Dobney Danielle M, Grilli Lisa, Kocilowicz Helen, Beaulieu Christine, Straub Meghan, Friedman Debbie, Gagnon Isabelle J
Faculty of Medicine, School of Physical and Occupational Therapy, McGill University, Montreal, Quebec, Canada (Ms Dobney and Dr Gagnon); Trauma Center, The Montreal Children's Hospital, McGill University Health Center, Montreal, Quebec, Canada (Mss Grilli, Kocilowicz, Beaulieu, Straub, and Friedman and Dr Gagnon) Canadian Hospitals Injury Reporting and Prevention Program, Public Health Agency of Canada (Ms Friedman); and Department of Pediatrics, Faculty of Medicine, McGill University, Montreal, Quebec, Canada (Ms Friedman and Dr Gagnon).
J Head Trauma Rehabil. 2018 May/Jun;33(3):E11-E17. doi: 10.1097/HTR.0000000000000339.
To estimate the time frame during which initiating an active rehabilitation intervention (aerobic exercise, balance, and sport specific skills) after concussion contributed to improvement in symptoms at follow-up in children and adolescents who are slow to recover (symptoms persisting beyond 2 weeks) from concussion.
Concussion clinic at a tertiary care pediatric teaching hospital.
A total of 677 children and adolescents with concussion aged 7 to 18 years.
Case series of participants starting active rehabilitation less than 2, 2, 3, 4, 5, or 6 or more weeks postconcussion.
Symptom severity measured by the 22-item Post-Concussion Scale (PCS)-revised.

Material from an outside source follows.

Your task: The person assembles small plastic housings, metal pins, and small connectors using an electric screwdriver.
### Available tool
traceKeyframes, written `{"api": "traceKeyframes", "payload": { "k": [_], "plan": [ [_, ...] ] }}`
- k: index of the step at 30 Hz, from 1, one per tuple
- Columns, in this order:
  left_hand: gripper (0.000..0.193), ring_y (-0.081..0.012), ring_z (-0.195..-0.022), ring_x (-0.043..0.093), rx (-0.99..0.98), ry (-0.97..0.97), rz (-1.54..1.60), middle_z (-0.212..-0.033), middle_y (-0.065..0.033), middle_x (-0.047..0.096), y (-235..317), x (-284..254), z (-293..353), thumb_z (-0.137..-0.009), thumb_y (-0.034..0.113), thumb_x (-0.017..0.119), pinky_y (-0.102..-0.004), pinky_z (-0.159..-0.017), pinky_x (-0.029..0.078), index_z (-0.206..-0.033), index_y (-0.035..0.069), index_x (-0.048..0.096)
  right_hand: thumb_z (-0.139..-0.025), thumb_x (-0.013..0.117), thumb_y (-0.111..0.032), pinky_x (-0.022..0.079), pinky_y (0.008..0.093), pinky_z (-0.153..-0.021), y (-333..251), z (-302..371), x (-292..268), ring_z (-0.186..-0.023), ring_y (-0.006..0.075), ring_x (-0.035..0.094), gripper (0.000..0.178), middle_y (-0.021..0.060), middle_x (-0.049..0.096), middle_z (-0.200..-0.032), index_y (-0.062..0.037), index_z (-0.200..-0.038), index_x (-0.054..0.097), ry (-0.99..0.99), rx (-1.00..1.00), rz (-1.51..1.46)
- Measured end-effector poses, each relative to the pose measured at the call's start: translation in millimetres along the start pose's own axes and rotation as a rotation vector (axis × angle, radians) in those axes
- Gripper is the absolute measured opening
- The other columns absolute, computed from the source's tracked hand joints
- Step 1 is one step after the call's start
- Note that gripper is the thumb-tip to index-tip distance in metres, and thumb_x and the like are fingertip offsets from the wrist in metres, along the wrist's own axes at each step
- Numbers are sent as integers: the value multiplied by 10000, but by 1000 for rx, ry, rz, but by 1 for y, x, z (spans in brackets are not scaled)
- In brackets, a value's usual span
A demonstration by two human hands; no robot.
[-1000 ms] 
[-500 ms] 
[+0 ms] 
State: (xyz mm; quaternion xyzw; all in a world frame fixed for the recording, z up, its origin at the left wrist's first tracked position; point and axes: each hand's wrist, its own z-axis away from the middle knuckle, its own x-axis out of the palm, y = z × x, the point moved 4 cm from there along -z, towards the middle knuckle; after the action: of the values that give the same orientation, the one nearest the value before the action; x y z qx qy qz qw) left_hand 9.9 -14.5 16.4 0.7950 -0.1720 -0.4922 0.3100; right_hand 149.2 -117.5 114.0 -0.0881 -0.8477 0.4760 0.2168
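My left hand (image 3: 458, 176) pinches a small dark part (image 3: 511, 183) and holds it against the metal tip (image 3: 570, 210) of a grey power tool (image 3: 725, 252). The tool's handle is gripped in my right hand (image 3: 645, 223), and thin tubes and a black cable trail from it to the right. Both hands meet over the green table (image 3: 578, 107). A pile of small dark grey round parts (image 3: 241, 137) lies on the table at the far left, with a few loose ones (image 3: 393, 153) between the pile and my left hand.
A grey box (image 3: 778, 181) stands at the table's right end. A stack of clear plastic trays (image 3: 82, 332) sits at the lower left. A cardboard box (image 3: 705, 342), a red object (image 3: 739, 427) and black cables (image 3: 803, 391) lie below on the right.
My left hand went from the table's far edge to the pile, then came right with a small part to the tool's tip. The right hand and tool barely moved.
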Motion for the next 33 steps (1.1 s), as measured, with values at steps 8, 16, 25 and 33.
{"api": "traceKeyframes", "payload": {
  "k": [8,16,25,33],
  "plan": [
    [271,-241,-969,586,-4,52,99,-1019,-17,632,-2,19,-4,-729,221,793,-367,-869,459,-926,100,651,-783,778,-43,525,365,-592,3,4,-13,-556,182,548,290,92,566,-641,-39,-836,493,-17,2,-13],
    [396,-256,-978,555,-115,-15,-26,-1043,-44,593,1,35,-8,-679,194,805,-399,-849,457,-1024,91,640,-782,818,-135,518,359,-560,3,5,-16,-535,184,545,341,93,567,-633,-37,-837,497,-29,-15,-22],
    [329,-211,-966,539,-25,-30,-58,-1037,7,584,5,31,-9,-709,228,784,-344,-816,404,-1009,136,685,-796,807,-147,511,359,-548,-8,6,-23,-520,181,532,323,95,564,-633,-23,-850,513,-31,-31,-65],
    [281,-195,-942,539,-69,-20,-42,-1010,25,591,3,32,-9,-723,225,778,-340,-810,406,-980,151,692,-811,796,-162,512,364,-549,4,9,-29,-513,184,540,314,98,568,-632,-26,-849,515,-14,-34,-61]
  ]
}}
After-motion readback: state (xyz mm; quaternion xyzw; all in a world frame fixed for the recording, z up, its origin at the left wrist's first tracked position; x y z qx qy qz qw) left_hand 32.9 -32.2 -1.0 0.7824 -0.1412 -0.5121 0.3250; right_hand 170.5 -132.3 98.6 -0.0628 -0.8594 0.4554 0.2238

All patients experienced significant improvement of symptoms while participating in active rehabilitation, irrespective of the start time postonset. Patients initiating active rehabilitation at 2 (P < .001) or 3 (P = .039) weeks postinjury demonstrated lower symptom severity at follow-up than those starting at 6 weeks or later. Patients starting at 2 weeks had lower symptom severity than patients starting less than 2 (P = .02), 4 (P = .20), or 5 weeks postinjury (P = .04). Lastly, patients starting less than 2 and 6 weeks or more postinjury yielded equivalent outcomes.
The findings support the use of active rehabilitation in children and adolescents who are slow to recover from concussion. Participants starting active rehabilitation less than 2 weeks and up to 6 or more weeks postconcussion demonstrated significant symptom improvements, but improvement was observed in all groups, regardless of the time to start active rehabilitation.
评估在脑震荡后恢复缓慢(症状持续超过2周)的儿童和青少年中,开始进行积极康复干预(有氧运动、平衡训练和特定运动技能训练)后至随访时症状改善的时间范围。
一家三级儿科教学医院的脑震荡诊所。
共有677名7至18岁的脑震荡儿童和青少年。
对脑震荡后不到2周、2周、3周、4周、5周或6周及以上开始积极康复的参与者进行病例系列研究。
采用22项修订版脑震荡后症状量表(PCS)测量症状严重程度。
所有患者在参与积极康复过程中症状均有显著改善,与发病后的开始时间无关。受伤后2周(P <.001)或3周(P =.039)开始积极康复的患者在随访时症状严重程度低于6周或更晚开始的患者。2周开始康复的患者症状严重程度低于受伤后不到2周(P =.02)、4周(P =.20)或5周(P =.04)开始康复的患者。最后,受伤后不到2周和6周及以上开始康复的患者产生了相同的结果。
研究结果支持在脑震荡后恢复缓慢的儿童和青少年中使用积极康复。脑震荡后不到2周至6周及以上开始积极康复的参与者症状有显著改善,但所有组均观察到改善,无论开始积极康复的时间如何。